*What you should do:* Nothing but the lines below from the one containing "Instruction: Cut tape" through the one containing "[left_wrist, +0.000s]" should appear in the answer, exact and without pictures.

*Dataset content:*
***

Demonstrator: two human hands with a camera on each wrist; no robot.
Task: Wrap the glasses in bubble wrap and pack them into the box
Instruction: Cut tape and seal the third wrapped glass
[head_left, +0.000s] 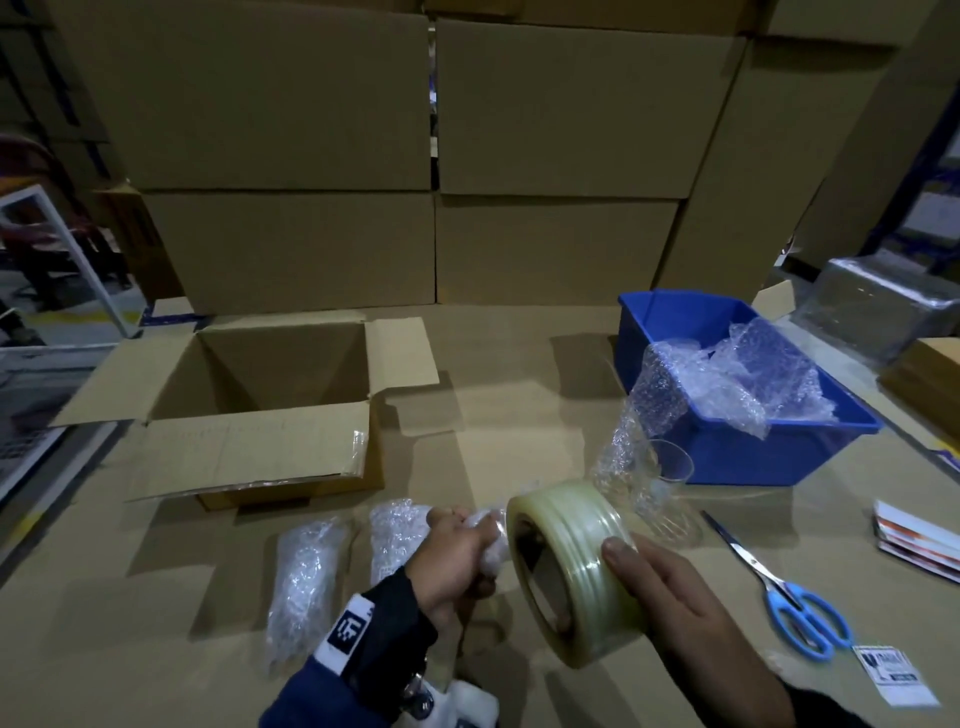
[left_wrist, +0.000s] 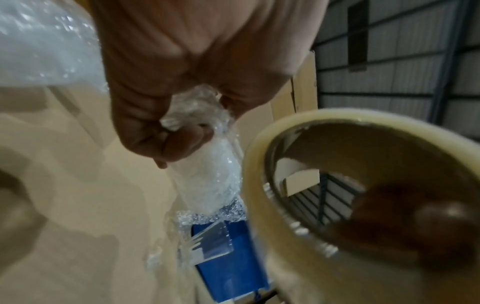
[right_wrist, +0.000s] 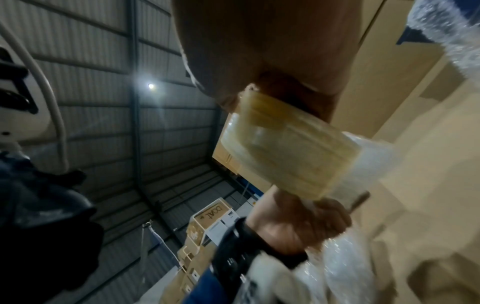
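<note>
Left hand: the left hand (head_left: 457, 551) is clenched in a grip around a bubble-wrapped bundle (left_wrist: 207, 174), just left of the tape roll.
Right hand: the right hand (head_left: 670, 597) grasps the roll of clear tape (head_left: 571, 571), thumb on its outer face and a finger inside the core, held above the surface (head_left: 467, 415).
Open box: the cardboard box (head_left: 270, 395) stands with flaps spread, beyond and to the left of the tape roll.
Wrapped bundles: two bubble-wrapped pieces (head_left: 301, 587) (head_left: 395, 535) lie on the surface left of the tape roll, nearer than the box.
Bare glass: a clear glass (head_left: 665, 488) stands just behind the tape roll, with loose bubble wrap (head_left: 618, 452) against it.
Blue bin: a blue tub (head_left: 779, 447) holding more bubble wrap (head_left: 737, 379) sits beyond and right of the tape roll.
Scissors: blue-handled scissors (head_left: 779, 587) lie right of the tape roll; a small card (head_left: 898, 675) is near their handles.
Backdrop: stacked cartons (head_left: 363, 156) rise behind the box.
</note>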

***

*Finished exercise:*
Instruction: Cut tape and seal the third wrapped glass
[head_left, +0.000s] 
[left_wrist, +0.000s] 

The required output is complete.